→ WORK ITEM
Please print the listing that follows word for word, but skip any pictures it holds.

→ DATA
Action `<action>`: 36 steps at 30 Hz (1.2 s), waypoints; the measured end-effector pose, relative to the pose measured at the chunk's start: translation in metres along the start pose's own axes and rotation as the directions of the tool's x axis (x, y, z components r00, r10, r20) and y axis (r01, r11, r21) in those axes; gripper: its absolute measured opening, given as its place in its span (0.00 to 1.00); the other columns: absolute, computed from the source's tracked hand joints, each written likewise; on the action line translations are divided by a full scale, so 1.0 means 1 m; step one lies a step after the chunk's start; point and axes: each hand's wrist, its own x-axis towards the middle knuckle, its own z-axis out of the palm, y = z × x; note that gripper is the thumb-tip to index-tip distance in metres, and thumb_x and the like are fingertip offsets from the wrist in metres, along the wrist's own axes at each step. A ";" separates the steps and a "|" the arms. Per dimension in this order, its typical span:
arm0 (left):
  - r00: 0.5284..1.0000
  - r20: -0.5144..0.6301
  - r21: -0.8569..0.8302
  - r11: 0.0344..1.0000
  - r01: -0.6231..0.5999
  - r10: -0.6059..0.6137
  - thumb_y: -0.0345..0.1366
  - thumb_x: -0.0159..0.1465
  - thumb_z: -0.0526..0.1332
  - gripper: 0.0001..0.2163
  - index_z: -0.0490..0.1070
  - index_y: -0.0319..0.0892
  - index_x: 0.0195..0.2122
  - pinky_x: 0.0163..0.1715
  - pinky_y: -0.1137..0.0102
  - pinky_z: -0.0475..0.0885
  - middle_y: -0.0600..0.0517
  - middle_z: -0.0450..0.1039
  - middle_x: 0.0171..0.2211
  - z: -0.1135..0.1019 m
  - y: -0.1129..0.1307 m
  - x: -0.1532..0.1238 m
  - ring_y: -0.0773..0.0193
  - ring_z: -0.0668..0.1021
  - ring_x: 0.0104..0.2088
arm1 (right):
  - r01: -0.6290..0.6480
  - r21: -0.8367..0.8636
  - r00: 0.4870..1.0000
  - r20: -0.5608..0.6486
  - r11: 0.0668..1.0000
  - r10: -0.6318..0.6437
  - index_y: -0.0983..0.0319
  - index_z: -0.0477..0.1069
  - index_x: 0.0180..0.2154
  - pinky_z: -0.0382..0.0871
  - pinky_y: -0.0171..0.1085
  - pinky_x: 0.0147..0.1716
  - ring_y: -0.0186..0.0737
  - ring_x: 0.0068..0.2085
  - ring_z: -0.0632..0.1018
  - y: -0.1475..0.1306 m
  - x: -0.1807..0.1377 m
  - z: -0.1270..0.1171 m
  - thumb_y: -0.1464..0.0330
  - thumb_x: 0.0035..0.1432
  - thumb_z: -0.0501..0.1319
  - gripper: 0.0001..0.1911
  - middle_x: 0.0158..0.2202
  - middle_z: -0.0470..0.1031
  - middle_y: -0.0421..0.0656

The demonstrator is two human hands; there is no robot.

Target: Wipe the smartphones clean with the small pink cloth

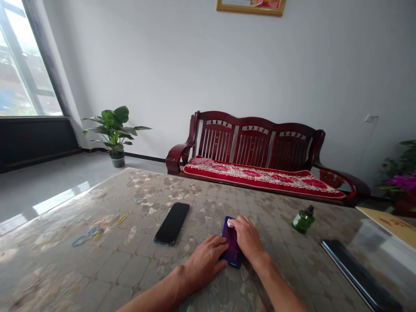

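A phone with a shiny blue-purple back (231,247) lies face down on the patterned tabletop (130,268). My left hand (208,258) grips its left edge, fingertips on the back and thumb by the lower edge. Pinched in my right hand (247,236) is a small white wad (230,222), pressed against the upper part of the phone; its exact kind is too small to make out. To the left rests a second phone, black (172,223), screen up. A green bottle with a black top (303,219) stands off to the right.
Several blue and yellow rings (97,232) lie at the table's left. A long dark case (357,273) and a clear box with a tan lid (386,242) sit at the right. Behind the table are a red wooden bench (256,147) and a potted plant (117,160).
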 end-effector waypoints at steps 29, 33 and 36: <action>0.998 0.018 0.026 0.998 -0.060 0.060 0.35 0.65 0.62 0.07 0.72 0.44 0.44 0.54 0.67 0.67 0.50 0.74 0.47 -0.001 -0.003 0.003 0.58 0.74 0.49 | 0.219 -0.114 0.966 0.166 0.969 -0.199 0.56 0.74 0.42 0.60 0.35 0.41 0.40 0.41 0.71 -0.013 -0.013 -0.013 0.76 0.66 0.50 0.16 0.38 0.72 0.41; 0.997 0.016 0.012 0.997 -0.074 0.073 0.36 0.66 0.61 0.08 0.72 0.44 0.45 0.53 0.66 0.68 0.50 0.74 0.48 -0.004 -0.002 0.004 0.58 0.75 0.48 | 0.145 -0.157 0.983 0.140 0.977 -0.123 0.56 0.75 0.41 0.60 0.35 0.42 0.40 0.41 0.72 -0.001 -0.002 -0.012 0.77 0.65 0.50 0.17 0.38 0.73 0.42; 0.997 0.022 0.000 0.997 -0.073 0.073 0.36 0.66 0.61 0.09 0.72 0.44 0.46 0.54 0.66 0.68 0.50 0.74 0.49 -0.007 -0.002 0.005 0.57 0.75 0.50 | 0.072 -0.182 0.992 0.117 0.981 -0.052 0.56 0.75 0.40 0.61 0.34 0.42 0.39 0.41 0.72 0.008 0.013 -0.010 0.76 0.65 0.50 0.17 0.37 0.73 0.42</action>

→ SOLUTION TO THIS EXERCISE
Action `<action>`: 36 steps at 30 Hz (1.2 s), waypoints; the measured end-effector pose, relative to the pose measured at the chunk's start: translation in metres along the start pose's own axes and rotation as the directions of the tool's x axis (x, y, z components r00, r10, r20) and y axis (r01, r11, r21) in those axes; gripper: its absolute measured opening, given as its place in its span (0.00 to 1.00); the other columns: absolute, computed from the source's tracked hand joints, each written likewise; on the action line translations are divided by a full scale, so 1.0 means 1 m; step one lies a step after the chunk's start; point and axes: each hand's wrist, its own x-axis towards the middle knuckle, its own z-axis out of the palm, y = z × x; note that gripper is the thumb-tip to index-tip distance in metres, and thumb_x and the like are fingertip offsets from the wrist in metres, along the wrist's own axes at each step. A ";" separates the steps and a "|" the arms. Per dimension in this order, its typical span:
arm0 (left):
  - r00: 0.5284..1.0000
  - r20: -0.5144..0.6301
  - r21: -0.8569..0.8302
  - r11: 0.0344..1.0000
  - r01: -0.6231..0.5999
  - r10: -0.6059..0.6137
  - thumb_y: -0.0345..0.1366
  - thumb_x: -0.0159..0.1465
  - thumb_z: -0.0526..0.1332
  - gripper: 0.0001..0.2163
  - index_z: -0.0490..0.1070
  - index_y: -0.0319..0.0892
  - index_x: 0.0195..0.2122
  - pinky_x: 0.0163..0.1715
  - pinky_y: -0.1137..0.0102
  - pinky_z: -0.0475..0.0885
  - middle_y: -0.0600..0.0517
  - middle_z: -0.0450..0.1039
  - middle_x: 0.0171..0.2211
  - z: -0.1135..0.1019 m
  - y: -0.1129..0.1307 m
  - x: -0.1532..0.1238 m
  - ring_y: -0.0773..0.0193
  - ring_z: -0.0668..0.1021
  - ring_x: 0.0104..0.2088
arm1 (right):
  - r01: -0.6290..0.6480
  - r21: -0.8367..0.8636
  - r00: 0.4870..1.0000
  - r20: -0.5608..0.6486
  - r11: 0.0668..1.0000
  - r10: -0.6318..0.6437
  - index_y: -0.0983..0.0319
  - index_z: -0.0477..0.1069
  - index_x: 0.0180..0.2154
  - pinky_z: -0.0382..0.0871
  - pinky_y: -0.0171..0.1085
  - pinky_x: 0.0147..0.1716
  - ring_y: -0.0186..0.0737
  - ring_x: 0.0068..0.2085
  - ring_z: -0.0632..0.1018
  - y: -0.1475..0.1306 m
  - x: -0.1807..0.1377 m
  - z: -0.1270..0.1171 m
  - thumb_y: -0.1464..0.0330
  - thumb_x: 0.0035..0.1432
  - thumb_z: -0.0501..0.1319
  - gripper: 0.0001..0.1911
  - middle_x: 0.0158..0.2202
  - middle_z: -0.0470..0.1031
  - middle_y: -0.0421..0.0656

The demonstrator is two human hands; there is no robot.

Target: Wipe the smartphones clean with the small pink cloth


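A phone with a shiny blue-purple back (231,247) lies face down on the patterned tabletop (130,268). My left hand (208,258) grips its left edge, fingertips on the back and thumb by the lower edge. Pinched in my right hand (247,236) is a small white wad (230,222), pressed against the upper part of the phone; its exact kind is too small to make out. To the left rests a second phone, black (172,223), screen up. A green bottle with a black top (303,219) stands off to the right.
Several blue and yellow rings (97,232) lie at the table's left. A long dark case (357,273) and a clear box with a tan lid (386,242) sit at the right. Behind the table are a red wooden bench (256,147) and a potted plant (117,160).
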 end-effector waypoints at steps 29, 33 and 36: <action>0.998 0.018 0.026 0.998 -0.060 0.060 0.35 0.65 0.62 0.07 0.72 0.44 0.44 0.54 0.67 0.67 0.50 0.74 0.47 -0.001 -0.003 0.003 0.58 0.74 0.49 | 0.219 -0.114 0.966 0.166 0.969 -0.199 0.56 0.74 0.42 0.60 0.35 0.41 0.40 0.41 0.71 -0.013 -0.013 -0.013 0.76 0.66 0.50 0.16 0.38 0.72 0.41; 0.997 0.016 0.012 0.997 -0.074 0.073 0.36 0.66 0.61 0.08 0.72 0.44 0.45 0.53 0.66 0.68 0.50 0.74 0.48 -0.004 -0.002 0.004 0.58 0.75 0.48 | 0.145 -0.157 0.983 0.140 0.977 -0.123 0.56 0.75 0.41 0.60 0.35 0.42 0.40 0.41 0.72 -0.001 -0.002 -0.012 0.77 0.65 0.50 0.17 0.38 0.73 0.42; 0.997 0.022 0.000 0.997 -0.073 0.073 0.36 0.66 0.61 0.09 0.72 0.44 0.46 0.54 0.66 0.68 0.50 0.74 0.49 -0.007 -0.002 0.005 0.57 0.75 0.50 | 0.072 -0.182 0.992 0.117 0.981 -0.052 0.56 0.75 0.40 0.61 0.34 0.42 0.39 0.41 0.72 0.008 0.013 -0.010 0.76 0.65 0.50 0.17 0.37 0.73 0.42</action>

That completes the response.